Methods for extracting individual values

  • ConsumeBool, ConsumeIntegral, ConsumeIntegralInRange methods are helpful for extracting a single boolean or integer value (the exact type is defined by a template parameter), e.g. some flag for the target API, or a number of iterations for a loop, or length of a part of the fuzz input.
  • ConsumeProbability, ConsumeFloatingPoint, ConsumeFloatingPointInRange methods are very similar to the ones mentioned above. The difference is that these methods return a floating point value.
  • ConsumeEnum and PickValueInArray methods are handy when the fuzz input needs to be selected from a predefined set of values, such as an enum or an array.

These methods are using the last bytes of the fuzz input for deriving the requested values. This allows to use valid / test files as a seed corpus in some cases.

Methods for extracting sequences of bytes

Many of these methods have a length argument. You can always know how many bytes are left inside the provider object by calling remaining_bytes() method on it.

  • ConsumeBytes and ConsumeBytesWithTerminator methods return a std::vector of the requested size. These methods are helpful when you know how long a certain part of the fuzz input should be. Use .data() and .size() methods of the resulting object if your API works with raw memory arguments.
  • ConsumeBytesAsString method returns a std::string of the requested length. This is useful when you need a null-terminated C-string. Calling c_str() on the resulting object is the best way to obtain it.
  • ConsumeRandomLengthString method returns a std::string as well, but its length is derived from the fuzz input and typically is hard to predict, though always deterministic. The caller can provide the max length argument.
  • ConsumeRemainingBytes and ConsumeRemainingBytesAsString methods return std::vector and std::string objects respectively, initialized with all the bytes from the fuzz input that left unused.
  • ConsumeData method copies the requested number of bytes from the fuzz input to the given pointer (void *destination). The method is useful when you need to fill an existing buffer or object (e.g. a struct) with fuzzing data.

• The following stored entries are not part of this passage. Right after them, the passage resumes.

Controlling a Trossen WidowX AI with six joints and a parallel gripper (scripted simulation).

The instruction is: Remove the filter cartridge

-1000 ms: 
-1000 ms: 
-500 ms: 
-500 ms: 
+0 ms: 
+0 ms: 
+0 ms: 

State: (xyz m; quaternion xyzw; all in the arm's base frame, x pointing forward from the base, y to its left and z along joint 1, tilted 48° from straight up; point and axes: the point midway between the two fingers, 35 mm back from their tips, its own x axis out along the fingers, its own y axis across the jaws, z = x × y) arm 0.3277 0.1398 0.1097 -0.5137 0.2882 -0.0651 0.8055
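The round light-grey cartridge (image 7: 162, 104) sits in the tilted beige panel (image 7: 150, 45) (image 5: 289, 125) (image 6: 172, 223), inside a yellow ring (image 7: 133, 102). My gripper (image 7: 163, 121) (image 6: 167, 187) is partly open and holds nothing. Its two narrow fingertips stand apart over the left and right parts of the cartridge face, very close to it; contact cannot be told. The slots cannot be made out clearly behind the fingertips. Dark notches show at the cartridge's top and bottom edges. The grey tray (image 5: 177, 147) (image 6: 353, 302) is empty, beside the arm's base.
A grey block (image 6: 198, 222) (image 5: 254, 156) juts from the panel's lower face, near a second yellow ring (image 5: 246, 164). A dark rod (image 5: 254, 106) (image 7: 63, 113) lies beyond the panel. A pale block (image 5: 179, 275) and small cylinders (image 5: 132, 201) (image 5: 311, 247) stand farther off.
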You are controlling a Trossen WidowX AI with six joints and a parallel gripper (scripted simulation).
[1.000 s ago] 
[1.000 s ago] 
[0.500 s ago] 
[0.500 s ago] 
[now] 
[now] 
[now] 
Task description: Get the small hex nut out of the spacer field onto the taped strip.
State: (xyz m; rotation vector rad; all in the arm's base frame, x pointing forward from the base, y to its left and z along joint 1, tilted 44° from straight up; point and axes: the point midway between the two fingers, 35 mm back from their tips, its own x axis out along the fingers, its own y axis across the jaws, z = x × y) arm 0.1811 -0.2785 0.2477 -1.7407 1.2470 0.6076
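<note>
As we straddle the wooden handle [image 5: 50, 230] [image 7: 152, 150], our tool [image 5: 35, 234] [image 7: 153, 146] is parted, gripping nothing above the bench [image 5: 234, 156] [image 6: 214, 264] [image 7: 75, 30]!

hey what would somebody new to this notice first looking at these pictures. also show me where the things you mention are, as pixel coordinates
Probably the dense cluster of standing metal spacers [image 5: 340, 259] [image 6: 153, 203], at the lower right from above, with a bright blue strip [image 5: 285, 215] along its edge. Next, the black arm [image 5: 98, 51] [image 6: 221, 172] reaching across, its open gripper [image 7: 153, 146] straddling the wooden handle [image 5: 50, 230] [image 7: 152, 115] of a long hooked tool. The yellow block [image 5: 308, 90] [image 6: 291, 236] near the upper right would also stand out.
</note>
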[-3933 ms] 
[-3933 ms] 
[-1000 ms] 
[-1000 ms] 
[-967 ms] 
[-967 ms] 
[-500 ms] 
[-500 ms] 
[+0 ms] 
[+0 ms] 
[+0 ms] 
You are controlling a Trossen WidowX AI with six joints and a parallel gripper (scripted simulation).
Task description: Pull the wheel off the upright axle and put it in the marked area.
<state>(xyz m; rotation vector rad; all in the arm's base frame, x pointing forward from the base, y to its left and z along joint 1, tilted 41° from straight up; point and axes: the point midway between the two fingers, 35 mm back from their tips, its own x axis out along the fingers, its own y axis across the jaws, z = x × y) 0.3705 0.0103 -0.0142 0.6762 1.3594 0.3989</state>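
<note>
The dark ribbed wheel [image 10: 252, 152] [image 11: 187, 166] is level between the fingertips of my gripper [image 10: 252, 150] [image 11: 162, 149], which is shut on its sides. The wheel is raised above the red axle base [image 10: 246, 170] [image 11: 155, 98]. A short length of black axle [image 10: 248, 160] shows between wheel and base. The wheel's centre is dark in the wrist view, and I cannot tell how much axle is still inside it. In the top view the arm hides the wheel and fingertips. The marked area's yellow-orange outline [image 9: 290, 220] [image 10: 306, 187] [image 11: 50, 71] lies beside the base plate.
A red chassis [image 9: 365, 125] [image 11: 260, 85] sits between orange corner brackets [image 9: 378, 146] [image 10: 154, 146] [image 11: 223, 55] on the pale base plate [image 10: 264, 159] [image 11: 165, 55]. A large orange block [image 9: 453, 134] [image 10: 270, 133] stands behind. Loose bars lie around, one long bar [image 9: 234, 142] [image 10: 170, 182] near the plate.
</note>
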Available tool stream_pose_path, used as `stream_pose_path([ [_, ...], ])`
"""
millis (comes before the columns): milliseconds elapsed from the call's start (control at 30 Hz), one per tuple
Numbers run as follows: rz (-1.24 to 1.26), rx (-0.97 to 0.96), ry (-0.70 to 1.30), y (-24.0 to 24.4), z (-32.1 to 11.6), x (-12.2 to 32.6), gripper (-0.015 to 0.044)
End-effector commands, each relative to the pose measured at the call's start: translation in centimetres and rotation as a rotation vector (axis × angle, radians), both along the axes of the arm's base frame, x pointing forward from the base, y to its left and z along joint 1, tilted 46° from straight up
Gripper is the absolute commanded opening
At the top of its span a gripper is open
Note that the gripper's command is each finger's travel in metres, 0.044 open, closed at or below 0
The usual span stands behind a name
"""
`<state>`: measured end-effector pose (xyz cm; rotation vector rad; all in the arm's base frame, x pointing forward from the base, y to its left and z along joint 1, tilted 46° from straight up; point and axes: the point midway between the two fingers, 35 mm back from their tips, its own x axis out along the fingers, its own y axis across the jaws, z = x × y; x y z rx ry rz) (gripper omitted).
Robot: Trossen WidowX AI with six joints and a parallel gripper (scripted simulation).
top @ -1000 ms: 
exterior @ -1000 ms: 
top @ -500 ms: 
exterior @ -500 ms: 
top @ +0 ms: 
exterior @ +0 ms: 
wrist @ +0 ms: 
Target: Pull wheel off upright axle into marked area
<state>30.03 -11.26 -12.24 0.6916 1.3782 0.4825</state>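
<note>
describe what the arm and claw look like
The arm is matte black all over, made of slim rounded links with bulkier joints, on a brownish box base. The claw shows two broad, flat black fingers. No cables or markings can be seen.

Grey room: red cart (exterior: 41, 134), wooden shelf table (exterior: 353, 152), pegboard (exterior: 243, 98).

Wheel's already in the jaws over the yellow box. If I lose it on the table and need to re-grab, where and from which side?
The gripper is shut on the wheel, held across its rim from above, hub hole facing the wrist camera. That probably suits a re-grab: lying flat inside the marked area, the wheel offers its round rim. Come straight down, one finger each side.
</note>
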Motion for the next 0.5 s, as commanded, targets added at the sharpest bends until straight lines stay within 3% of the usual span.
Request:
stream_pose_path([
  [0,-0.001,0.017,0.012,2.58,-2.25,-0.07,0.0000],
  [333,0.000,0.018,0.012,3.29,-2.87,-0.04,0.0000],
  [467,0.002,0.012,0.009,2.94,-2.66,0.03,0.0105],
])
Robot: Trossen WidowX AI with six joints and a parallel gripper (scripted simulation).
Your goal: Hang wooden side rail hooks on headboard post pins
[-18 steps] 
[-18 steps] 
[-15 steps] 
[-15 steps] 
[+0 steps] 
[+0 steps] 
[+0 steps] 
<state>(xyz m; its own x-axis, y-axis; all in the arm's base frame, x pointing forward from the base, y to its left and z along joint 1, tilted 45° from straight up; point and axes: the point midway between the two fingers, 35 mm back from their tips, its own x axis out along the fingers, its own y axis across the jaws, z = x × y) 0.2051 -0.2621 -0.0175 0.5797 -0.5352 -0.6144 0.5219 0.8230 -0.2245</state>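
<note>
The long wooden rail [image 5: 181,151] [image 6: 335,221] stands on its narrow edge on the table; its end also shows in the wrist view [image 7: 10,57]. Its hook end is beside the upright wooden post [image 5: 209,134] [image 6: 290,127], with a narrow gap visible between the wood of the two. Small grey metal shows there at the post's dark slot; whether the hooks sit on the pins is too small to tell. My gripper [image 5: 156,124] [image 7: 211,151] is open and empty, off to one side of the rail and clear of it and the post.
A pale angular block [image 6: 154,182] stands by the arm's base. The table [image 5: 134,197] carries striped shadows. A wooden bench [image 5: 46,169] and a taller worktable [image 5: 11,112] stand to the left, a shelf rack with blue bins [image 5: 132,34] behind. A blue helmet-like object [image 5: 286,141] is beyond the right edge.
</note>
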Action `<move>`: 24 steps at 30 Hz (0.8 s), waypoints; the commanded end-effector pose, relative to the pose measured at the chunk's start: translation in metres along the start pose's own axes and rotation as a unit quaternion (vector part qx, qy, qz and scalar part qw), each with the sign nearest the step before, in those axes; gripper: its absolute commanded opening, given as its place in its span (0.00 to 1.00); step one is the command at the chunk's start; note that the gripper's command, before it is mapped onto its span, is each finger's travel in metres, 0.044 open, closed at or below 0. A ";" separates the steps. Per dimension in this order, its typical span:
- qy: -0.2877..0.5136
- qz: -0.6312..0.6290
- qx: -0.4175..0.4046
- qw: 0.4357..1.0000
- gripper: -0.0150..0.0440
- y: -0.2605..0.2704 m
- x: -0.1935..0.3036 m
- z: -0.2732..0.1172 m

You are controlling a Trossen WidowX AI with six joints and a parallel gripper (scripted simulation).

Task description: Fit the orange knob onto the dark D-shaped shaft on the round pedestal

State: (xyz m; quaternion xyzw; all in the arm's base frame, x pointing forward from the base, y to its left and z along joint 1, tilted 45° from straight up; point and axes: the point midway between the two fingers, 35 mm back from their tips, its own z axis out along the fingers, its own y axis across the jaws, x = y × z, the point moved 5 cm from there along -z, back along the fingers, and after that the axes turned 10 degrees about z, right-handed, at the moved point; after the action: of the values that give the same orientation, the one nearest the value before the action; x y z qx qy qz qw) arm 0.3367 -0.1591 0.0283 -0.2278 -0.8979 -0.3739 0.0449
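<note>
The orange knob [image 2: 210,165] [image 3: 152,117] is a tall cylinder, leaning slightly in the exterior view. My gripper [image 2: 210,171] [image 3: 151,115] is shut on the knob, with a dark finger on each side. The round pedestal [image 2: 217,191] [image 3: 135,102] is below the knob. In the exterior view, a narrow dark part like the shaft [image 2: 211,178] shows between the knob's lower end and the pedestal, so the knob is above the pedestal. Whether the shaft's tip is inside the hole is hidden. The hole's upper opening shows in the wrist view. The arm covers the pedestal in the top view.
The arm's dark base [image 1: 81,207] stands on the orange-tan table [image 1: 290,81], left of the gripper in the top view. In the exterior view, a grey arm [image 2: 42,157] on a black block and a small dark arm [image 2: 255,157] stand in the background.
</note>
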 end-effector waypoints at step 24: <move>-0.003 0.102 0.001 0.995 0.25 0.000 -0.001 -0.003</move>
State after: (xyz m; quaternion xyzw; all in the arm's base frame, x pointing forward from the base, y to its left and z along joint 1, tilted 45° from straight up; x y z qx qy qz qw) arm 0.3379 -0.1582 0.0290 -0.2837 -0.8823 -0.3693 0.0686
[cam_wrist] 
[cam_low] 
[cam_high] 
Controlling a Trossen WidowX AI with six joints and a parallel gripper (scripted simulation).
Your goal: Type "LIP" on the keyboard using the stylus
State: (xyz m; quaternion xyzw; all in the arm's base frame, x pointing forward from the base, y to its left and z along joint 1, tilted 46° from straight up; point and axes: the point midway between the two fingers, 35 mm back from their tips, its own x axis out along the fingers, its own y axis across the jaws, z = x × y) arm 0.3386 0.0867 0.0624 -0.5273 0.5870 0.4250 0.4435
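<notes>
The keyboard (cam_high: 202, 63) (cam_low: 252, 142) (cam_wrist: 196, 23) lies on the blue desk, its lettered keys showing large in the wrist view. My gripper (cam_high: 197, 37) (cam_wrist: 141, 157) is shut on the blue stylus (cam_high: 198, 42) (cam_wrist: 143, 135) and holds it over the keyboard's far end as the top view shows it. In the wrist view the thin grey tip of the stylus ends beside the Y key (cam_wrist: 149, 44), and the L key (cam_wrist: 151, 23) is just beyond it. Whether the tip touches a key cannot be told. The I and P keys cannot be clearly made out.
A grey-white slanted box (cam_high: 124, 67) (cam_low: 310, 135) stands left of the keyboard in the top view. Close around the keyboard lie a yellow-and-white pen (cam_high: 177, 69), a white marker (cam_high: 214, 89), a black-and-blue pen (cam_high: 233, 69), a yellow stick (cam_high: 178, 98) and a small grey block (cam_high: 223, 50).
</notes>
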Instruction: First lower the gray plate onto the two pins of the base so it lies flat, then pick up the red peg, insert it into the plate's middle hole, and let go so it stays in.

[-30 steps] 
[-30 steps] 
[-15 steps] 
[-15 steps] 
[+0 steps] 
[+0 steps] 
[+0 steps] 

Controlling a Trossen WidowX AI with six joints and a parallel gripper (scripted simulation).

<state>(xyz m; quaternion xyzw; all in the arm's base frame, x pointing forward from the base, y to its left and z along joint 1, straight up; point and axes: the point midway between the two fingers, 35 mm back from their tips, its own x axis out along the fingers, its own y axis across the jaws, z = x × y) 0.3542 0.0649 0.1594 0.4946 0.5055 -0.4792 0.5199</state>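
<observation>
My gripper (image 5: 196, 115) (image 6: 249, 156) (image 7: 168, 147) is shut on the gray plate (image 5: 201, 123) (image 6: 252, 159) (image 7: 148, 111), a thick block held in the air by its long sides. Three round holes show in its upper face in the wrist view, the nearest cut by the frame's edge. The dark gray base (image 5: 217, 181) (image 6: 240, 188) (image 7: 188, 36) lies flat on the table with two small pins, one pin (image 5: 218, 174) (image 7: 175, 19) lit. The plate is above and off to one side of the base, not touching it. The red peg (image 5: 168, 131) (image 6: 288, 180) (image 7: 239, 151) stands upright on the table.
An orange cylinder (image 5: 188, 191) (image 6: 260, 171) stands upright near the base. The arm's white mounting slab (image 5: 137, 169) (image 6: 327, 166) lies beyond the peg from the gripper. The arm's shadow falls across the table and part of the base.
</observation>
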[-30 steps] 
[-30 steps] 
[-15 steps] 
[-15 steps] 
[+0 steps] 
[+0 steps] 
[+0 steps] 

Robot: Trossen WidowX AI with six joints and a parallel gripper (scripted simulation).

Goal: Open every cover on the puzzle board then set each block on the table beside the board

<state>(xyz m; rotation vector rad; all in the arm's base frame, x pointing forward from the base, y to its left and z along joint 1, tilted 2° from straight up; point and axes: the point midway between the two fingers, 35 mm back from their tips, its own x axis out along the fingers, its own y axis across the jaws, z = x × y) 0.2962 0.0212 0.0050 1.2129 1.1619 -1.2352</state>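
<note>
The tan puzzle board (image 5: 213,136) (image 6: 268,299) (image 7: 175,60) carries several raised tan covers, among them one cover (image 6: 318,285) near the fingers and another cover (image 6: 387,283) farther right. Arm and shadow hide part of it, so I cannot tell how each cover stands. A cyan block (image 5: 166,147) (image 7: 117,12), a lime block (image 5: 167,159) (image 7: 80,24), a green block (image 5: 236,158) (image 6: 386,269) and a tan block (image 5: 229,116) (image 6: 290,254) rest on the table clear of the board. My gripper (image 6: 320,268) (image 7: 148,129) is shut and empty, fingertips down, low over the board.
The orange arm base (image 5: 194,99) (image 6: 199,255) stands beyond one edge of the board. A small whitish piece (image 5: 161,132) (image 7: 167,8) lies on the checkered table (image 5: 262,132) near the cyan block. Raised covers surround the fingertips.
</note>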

For more information about the methods, their arguments and implementation details, please refer to the FuzzedDataProvider source code. Every method has a detailed comment in that file, and the implementation is relatively small.

Examples of fuzz targets using FuzzedDataProvider

  • net_verify_name_match_fuzzer splits the fuzz input into two parts.
  • net_http2_frame_decoder_fuzzer reads data in small chunks in a loop in order to emulate a sequence of frames coming from the network connection.
  • net_crl_set_fuzzer initialized multiple parameters and uses the rest of the fuzz input for the main argument (i.e. data to be parsed / processed). Note that using Protobufs based fuzzing might be more efficient for such a target.
  • net_parse_cookie_line_fuzzer is a slightly more sophisticated fuzz target that emulates different actions with different parameters initialized with the fuzz input.

Type-length-value

A custom Type-length-value, or TLV, may sound like a good solution. However, we typically do not recommend using a custom TLV to split your fuzzer-generated input for the following reasons:

  • This is more test-only code for you to maintain, and easy to get wrong
  • Typical mutations performed by fuzzing engines, such as inserting a byte, will break the TLV structure too often, making fuzzing less efficient

However, a TLV input combined with a custom mutator might be a good option. See Structure-Aware Fuzzing.

Protobufs

Yet another option is to use one of the general-purpose serialization formats, such as Protobufs, in combination with a custom mutator. See Structure-Aware Fuzzing.